China Catat Rekor Impor Perak di Maret: Permintaan Ritel dan Sektor Surya Dorong Pasar

China Catat Rekor Impor Perak di Maret: Permintaan Ritel dan Sektor Surya Dorong Pasar

trading sekarang

Tim analisis komoditas mencatat adanya pembalikan minat beli perak di dalam negeri China. Permintaan domestik yang pulih mendorong dinamika harga di pasar lokal, sambil memicu arus perdagangan internasional yang berimbas pada volatilitas harga. Para pelaku pasar kini menyoroti dampak lapisan permintaan ritel dan kebutuhan industri seperti solar panel.

Faktor utama yang mendongkrak permintaan adalah lonjakan minat investor ritel dan peningkatan penggunaan perak dalam komponen energi terbarukan. Kombinasi keduanya menambah tekanan pembelian pada pasokan global, meskipun faktor eksternal tetap menjaga risiko harga. Cetro Trading Insight menilai bahwa sinyal permintaan domestik bisa menjadi landasan kestabilan dalam jangka menengah jika tidak ada kejutan pasokan.

Dalam konteks ini, para analis menekankan pentingnya melihat faktor durasi permintaan ritel. Kegagalan momentum di segmen ritel berpotensi menekan harga lebih lanjut, namun inti permintaan industri Surya memberi peluang pembentukan harga yang lebih berkelanjutan. Penerbitan ini dibuat untuk pembaca Cetro Trading Insight dalam upaya memahami dinamika pasar komoditas secara menyeluruh.

Data bea cukai menunjukkan impor perak China pada bulan Maret mencapai sekitar 836 ton, jauh melampaui rata-rata 10 tahun yang sekitar 306 ton.
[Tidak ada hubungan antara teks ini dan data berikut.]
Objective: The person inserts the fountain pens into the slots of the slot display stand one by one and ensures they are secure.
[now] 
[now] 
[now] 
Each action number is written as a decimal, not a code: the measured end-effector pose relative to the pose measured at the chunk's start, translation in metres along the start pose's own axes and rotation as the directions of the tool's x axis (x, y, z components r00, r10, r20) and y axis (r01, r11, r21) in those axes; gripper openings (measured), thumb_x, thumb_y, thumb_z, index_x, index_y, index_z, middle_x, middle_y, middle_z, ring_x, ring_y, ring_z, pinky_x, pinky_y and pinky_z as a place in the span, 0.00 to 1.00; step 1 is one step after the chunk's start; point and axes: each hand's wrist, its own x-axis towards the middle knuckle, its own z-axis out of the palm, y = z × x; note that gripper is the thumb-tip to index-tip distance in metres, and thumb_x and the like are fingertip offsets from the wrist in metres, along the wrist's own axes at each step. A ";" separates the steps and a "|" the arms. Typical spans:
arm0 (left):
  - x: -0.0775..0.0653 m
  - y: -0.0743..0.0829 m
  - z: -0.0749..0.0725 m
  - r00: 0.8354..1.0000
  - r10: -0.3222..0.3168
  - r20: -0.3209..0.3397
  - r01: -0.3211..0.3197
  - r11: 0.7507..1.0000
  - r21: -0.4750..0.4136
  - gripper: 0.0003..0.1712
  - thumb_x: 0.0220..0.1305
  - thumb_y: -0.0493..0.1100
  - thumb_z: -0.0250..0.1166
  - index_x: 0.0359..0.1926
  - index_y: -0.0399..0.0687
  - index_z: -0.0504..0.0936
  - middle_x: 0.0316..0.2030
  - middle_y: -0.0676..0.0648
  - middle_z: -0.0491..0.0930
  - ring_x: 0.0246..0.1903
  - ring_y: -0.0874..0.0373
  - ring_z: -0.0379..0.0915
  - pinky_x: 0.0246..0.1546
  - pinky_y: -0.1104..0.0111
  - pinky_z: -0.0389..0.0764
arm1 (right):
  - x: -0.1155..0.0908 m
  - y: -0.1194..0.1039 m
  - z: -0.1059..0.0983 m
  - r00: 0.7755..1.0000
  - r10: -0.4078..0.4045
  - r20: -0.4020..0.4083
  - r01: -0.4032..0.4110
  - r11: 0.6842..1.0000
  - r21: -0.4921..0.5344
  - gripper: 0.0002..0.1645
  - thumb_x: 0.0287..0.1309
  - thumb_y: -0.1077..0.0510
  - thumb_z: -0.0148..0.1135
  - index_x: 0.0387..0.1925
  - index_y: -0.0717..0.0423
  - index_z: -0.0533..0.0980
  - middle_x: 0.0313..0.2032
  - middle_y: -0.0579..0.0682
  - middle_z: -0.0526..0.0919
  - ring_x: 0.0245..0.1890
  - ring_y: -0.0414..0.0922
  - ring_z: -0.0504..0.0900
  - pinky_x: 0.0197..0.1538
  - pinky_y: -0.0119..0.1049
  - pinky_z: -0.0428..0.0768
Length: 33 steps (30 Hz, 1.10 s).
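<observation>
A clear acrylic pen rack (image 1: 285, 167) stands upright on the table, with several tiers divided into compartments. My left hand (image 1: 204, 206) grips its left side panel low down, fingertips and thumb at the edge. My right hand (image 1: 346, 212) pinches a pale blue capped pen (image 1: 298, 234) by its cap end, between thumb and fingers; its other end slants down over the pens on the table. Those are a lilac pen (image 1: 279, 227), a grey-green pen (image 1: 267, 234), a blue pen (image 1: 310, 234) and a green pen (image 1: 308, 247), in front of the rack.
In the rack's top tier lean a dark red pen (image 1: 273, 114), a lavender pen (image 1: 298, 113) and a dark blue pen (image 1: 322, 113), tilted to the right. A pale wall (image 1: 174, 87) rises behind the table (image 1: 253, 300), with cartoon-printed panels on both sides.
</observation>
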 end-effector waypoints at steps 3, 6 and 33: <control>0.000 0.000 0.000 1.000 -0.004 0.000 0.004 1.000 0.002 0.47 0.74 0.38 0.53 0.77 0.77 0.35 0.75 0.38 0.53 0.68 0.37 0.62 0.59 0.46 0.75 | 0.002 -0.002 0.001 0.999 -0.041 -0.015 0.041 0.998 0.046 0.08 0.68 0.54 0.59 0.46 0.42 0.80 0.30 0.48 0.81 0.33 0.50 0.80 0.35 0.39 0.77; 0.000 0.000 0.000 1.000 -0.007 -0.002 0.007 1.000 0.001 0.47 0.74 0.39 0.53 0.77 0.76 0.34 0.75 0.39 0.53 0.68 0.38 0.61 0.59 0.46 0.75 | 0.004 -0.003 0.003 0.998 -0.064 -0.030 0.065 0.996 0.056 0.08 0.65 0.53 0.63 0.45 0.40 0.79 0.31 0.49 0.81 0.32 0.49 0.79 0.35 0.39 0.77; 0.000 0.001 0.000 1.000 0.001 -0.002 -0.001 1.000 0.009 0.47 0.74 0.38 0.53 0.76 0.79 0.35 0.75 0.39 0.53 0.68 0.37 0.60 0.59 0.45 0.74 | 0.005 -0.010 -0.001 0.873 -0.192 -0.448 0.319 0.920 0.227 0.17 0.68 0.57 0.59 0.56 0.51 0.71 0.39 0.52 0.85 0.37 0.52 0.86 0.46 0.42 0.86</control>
Angka ini menandai rekor bulanan bagi negara pengonsumsi utama logam mulia tersebut. Lonjakan ini mencerminkan kepercayaan pasar terhadap prospek permintaan domestik di sektor industri dan ritel.

Kontributor utama adalah lonjakan minat ritel dan permintaan dari sektor surya, yang menggunakan perak dalam produksi panel surya dan komponen terkait. Sektor energi terbarukan di China tetap menjadi penggerak utama permintaan logam mulia, meskipun faktor global seperti perubahan kebijakan perdagangan turut memengaruhi arus masuk pasokan. Secara keseluruhan, data impor menunjukkan pemulihan permintaan domestik yang signifikan pada awal kuartal.
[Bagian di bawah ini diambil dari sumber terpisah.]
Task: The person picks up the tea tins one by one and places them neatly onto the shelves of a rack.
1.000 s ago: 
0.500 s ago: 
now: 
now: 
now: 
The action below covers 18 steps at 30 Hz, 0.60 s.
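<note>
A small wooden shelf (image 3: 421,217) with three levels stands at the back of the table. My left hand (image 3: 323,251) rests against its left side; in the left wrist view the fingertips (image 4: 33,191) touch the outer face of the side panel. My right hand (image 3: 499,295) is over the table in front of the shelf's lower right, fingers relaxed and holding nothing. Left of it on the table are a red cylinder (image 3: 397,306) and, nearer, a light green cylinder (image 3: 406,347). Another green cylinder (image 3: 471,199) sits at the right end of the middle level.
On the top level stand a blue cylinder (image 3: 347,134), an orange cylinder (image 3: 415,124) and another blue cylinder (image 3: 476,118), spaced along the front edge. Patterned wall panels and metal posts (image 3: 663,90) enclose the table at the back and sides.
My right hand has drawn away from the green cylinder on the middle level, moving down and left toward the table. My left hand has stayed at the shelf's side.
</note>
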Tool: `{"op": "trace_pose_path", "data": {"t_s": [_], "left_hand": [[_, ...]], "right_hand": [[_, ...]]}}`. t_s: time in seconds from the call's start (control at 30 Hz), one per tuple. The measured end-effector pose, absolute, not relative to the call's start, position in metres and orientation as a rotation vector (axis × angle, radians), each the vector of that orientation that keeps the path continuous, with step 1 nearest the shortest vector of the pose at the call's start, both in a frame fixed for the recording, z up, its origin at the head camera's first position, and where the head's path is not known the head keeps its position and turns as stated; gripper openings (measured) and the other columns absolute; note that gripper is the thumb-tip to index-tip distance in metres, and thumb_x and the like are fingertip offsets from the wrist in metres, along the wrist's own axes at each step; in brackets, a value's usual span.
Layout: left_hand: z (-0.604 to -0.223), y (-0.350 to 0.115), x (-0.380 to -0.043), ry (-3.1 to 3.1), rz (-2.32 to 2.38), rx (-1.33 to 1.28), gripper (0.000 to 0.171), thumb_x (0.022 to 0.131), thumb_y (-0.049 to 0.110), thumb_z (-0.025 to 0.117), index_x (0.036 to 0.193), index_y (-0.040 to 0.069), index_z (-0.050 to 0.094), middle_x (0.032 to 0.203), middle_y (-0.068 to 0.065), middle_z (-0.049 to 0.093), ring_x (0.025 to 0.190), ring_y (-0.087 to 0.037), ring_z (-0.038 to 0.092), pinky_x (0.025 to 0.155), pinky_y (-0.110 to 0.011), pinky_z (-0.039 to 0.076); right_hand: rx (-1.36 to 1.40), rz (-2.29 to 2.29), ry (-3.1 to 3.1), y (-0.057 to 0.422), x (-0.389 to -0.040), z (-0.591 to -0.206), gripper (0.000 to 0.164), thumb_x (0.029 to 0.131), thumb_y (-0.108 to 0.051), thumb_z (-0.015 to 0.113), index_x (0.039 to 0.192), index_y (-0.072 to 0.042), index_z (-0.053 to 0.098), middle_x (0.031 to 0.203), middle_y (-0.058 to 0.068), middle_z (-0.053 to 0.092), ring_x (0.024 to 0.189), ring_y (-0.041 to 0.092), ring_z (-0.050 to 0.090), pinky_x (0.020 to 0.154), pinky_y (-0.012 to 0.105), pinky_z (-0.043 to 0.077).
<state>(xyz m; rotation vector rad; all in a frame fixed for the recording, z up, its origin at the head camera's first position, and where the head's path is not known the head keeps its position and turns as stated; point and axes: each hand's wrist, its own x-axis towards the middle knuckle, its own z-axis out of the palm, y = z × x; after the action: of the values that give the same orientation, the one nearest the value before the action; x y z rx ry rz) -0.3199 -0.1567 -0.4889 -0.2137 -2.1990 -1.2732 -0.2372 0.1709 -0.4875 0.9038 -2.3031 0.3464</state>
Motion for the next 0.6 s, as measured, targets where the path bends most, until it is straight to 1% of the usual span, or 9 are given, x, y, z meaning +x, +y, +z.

Kondisi ini memicu arus perdagangan arbitrase yang membawa perak China ke pasar global dengan dinamika premium terhadap harga internasional. Hal ini sebelumnya memicu pergerakan harga yang lebih tinggi di awal tahun sebelum momentum ritel melunak. Arah arus impor dan harga akan sangat bergantung pada ritme permintaan ritel dan keseimbangan pasokan global di sisa tahun ini.

Walaupun ada lonjakan impor pada Maret, harga perak telah mundur dari rekor tertinggi bulan Januari karena momentum ritel yang melemah. Hal ini menegaskan bahwa faktor teknikal dan sentimen jangka pendek menambah volatilitas di pasar.

Analisis fundamental menunjukkan bahwa kekuatan permintaan dari China bisa menjadi bantalan terhadap volatilitas harga, tetapi hambatan eksternal seperti perubahan kebijakan global dan kondisi ekonomi memperkecil kepastian. Investor disarankan memantau data impor bulanan berikutnya serta dinamika produksi solar untuk menilai kesinambungan tren permintaan.

Artikel ini disusun bagi pembaca Cetro Trading Insight untuk memahami dinamika pasar perak secara komprehensif. Meski data menunjukkan potensi, sinyal perdagangan spesifik belum jelas karena faktor eksternal yang berpotensi mengubah arah harga secara signifikan.